Ce qui nous amène à Iovine. Sa présentation d’introduction décousue et non répétée lors de la World Wide Developers Conference 2015 d’Apple (on ne le laissera plus monter sur scène) a prouvé qu’il ne correspondait pas exactement à la culture plus droite de l’entreprise. Il a ensuite été contraint de présenter des excuses après une déclaration sur les filles et les femmes lors d’une interview sur CBS This Morning, ce qui ne correspond pas non plus à l’image publique d’Apple. En ce qui concerne ses contacts avec les labels et les artistes, c’est quelque chose qu’Apple avait déjà bien en main avant son arrivée. D’ailleurs, pensez-vous réellement qu’il est difficile pour la plus grande entreprise du monde d’entrer en contact avec un label ou un artiste ?
Ces derniers mois, Iovine a fait un certain nombre d’interviews soulignant les difficultés de l’industrie du streaming au lieu d’en être un champion ou d’Apple Music. Le fait est que le secteur de la musique est en plein renouveau des revenus et que c’est grâce au streaming, malgré ses affirmations catastrophistes.
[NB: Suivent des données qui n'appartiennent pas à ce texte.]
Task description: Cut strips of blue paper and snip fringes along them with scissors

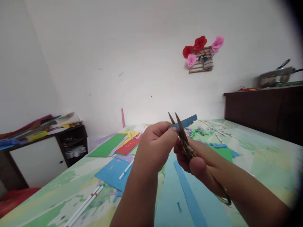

Les choses ne sont peut-être pas aussi roses qu’elles en ont l’air, mais elles ne sont certainement pas aussi mauvaises que le souligne Iovine non plus.
Donc, quand on regarde l’achat de Beats par Apple, c’était une bonne affaire, mais pas pour les raisons que tout le monde pensait à l’époque. L’infrastructure de Beats Music semble maintenant être importante pour le développement d’Apple Music, qui est venu de nulle part pour devenir le service de musique #2 en presque pas de temps du tout. Beats Electronics était ce que tout le monde croyait être, tandis que son talent exécutif ne faisait pas partie intégrante de l’avenir d’Apple comme prévu.
Bottom line, si Apple avait la chance de refaire l’accord, je pense qu’il n’y aurait aucun doute qu’il le ferait toute la journée (mais je parie pour moins d’argent).